Neuer Allianz Gastprofessor in München

Die Ludwig-Maximilians-Universität (LMU) konnte am 29. November 2007 bei der feierlichen Begrüßung ihres neuen Gastprofessors, Richard Cohen, mit guten Nachrichten aufwarten: Die "Eliteuniversität" hat mehrere neue Stellen für jüdische und islamische Kultur bewilligt. Der Vizepräsident der LMU, Hans van Ess, betonte die "absolute Priorität", die dieser Bereich für die Hochschulleitung besitze und fügte hinzu, dass die Allianz Gastprofessur insbesondere dem Institut für Orientalistik geholfen habe, in den letzten fünf Jahren eine "lange Durststrecke" durchzustehen.

Richard I. Cohen, der neunte Gastprofessor des Programms, wurde in Montreal geboren und ist Inhaber des Kelman-Lehrstuhls für die Geschichte des französischen Judentums an der Hebrew University in Jerusalem. Ihno Schneevoigt, ehemaliges Vorstandsmitglied der Allianz Versicherungs-AG, nannte Cohens Kommen in seiner Begrüßungsansprache einen "Glücksfall für unsere Gastprofessur". Cohens Hauptseminar "When West meets East – West European Jews and Jews in Islamic countries in the modern period" spannt den Rahmen über das Judentum zum islamischen Leben, genau, "was wir uns bei der Stiftung der Allianz Professur vorgenommen haben", wie Schneevoigt es ausdrückte.

Schneevoigt erklärte: "Die Allianz stiftete diese Professur nach den Terroranschlägen vom 11. September 2001 in den USA, um das wechselseitige Verständnis zwischen islamischer, jüdischer und natürlich auch christlicher Welt zu fördern und so dem Terror und den polarisierenden Kräften etwas Verbindendes entgegenzusetzen." Seit 2003 lädt die LMU alternierend Dozenten aus dem islamischen und dem jüdischen Bereich für ein oder zwei Semester nach München ein.

Richard I. Cohen

Richard Cohens Begrüßungsvortrag befasste sich mit der Theorie des "Kampf der Kulturen" ("clash of civilizations"), die der Politikwissenschaftler Samuel P. Huntington in den 1990er Jahren formuliert hat. Huntington sieht ein Zusammenstoßen zwischen der westlichen und der restlichen Welt. Auch wenn die Wirklichkeit viel komplizierter ist, beschloss Cohen, den "clash" zwischen europäischen und orientalischen Juden zu untersuchen, "als ob diese Kategorien existierten".
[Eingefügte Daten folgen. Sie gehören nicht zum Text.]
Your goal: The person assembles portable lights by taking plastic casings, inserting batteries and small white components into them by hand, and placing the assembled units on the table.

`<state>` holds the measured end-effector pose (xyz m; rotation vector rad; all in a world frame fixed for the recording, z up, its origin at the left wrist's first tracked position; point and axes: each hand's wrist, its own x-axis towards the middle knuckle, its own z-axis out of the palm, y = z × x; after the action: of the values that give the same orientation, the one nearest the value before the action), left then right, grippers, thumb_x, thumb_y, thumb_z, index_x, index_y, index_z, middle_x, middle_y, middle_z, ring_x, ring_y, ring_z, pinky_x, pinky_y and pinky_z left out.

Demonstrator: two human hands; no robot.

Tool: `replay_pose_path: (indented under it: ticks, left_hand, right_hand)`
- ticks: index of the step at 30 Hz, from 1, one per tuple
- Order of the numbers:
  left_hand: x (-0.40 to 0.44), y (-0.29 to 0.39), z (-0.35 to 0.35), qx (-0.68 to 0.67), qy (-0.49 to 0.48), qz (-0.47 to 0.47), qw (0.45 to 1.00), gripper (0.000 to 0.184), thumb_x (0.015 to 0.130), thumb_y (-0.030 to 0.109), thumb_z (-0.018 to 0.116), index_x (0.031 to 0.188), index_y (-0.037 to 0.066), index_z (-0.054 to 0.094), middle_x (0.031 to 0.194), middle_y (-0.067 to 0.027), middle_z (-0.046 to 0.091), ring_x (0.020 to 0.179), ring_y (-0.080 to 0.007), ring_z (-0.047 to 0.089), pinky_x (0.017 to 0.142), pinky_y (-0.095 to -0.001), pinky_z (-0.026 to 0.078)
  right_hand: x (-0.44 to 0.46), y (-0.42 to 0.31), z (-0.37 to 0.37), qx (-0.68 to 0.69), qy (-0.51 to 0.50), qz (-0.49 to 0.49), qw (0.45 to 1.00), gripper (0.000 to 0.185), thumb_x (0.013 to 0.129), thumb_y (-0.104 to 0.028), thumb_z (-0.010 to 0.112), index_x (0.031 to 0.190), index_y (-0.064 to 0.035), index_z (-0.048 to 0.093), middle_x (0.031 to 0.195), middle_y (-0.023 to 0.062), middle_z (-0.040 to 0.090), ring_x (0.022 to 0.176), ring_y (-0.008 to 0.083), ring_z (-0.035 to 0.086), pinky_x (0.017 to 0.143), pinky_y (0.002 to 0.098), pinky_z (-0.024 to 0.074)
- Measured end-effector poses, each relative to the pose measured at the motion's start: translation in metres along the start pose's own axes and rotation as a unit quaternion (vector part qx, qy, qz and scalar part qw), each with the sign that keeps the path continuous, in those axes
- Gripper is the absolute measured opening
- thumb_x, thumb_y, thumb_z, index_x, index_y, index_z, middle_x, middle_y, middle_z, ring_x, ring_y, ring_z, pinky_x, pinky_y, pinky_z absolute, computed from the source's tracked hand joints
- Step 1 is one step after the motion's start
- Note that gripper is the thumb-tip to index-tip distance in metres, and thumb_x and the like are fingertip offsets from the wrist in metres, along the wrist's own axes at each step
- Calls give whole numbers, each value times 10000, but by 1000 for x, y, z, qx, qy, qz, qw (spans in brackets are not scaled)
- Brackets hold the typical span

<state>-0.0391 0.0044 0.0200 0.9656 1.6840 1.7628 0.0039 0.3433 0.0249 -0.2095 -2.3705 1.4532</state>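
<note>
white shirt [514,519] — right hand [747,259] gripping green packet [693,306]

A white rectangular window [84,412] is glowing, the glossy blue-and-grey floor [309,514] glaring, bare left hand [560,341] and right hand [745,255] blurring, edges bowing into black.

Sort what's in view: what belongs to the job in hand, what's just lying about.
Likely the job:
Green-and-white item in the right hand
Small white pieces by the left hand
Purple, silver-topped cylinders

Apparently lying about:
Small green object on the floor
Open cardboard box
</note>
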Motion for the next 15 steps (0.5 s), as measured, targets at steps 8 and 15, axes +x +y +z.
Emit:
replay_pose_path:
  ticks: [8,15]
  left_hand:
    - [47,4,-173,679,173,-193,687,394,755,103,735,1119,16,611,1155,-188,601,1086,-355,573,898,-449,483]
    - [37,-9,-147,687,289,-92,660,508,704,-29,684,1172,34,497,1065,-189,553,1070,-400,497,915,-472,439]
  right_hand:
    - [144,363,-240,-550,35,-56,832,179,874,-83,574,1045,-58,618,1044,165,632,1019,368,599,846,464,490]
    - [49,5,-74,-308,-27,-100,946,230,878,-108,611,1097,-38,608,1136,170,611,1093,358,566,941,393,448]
Die französischen Juden, die als erste in Europa emanzipiert wurden, sind ein gutes Beispiel für "erneuerte" Juden, die bald versuchten, ihre orientalischen Brüder "unter ihre Fittiche" zu nehmen. Das jüdische Konsistorium in Frankreich, unter Napoleon gegründet, unterstützte bald tatkräftig den Kolonialismus. Französische Juden versuchten, die "schwachen, unglücklichen, degenerierten" Juden in Algerien zu erziehen und erwarteten, dass diese zu den treuesten Unterstützern Frankreichs würden, sobald sie sich von ihrer arabischen Vergangenheit gelöst hätten.

Dieser Konflikt setzte sich nach 1948 im neuen Staat Israel zwischen europäischen und arabischen Juden fort, "mit allen Eigenschaften eines Kampfes der Kulturen", wie Cohen sagt. "Das zeigt uns, wie schwierig Koexistenz sein kann, selbst für Menschen mit dem gleichen Glauben und Hintergrund, wenn es das ständige Bedürfnis gibt, den anderen zu verändern."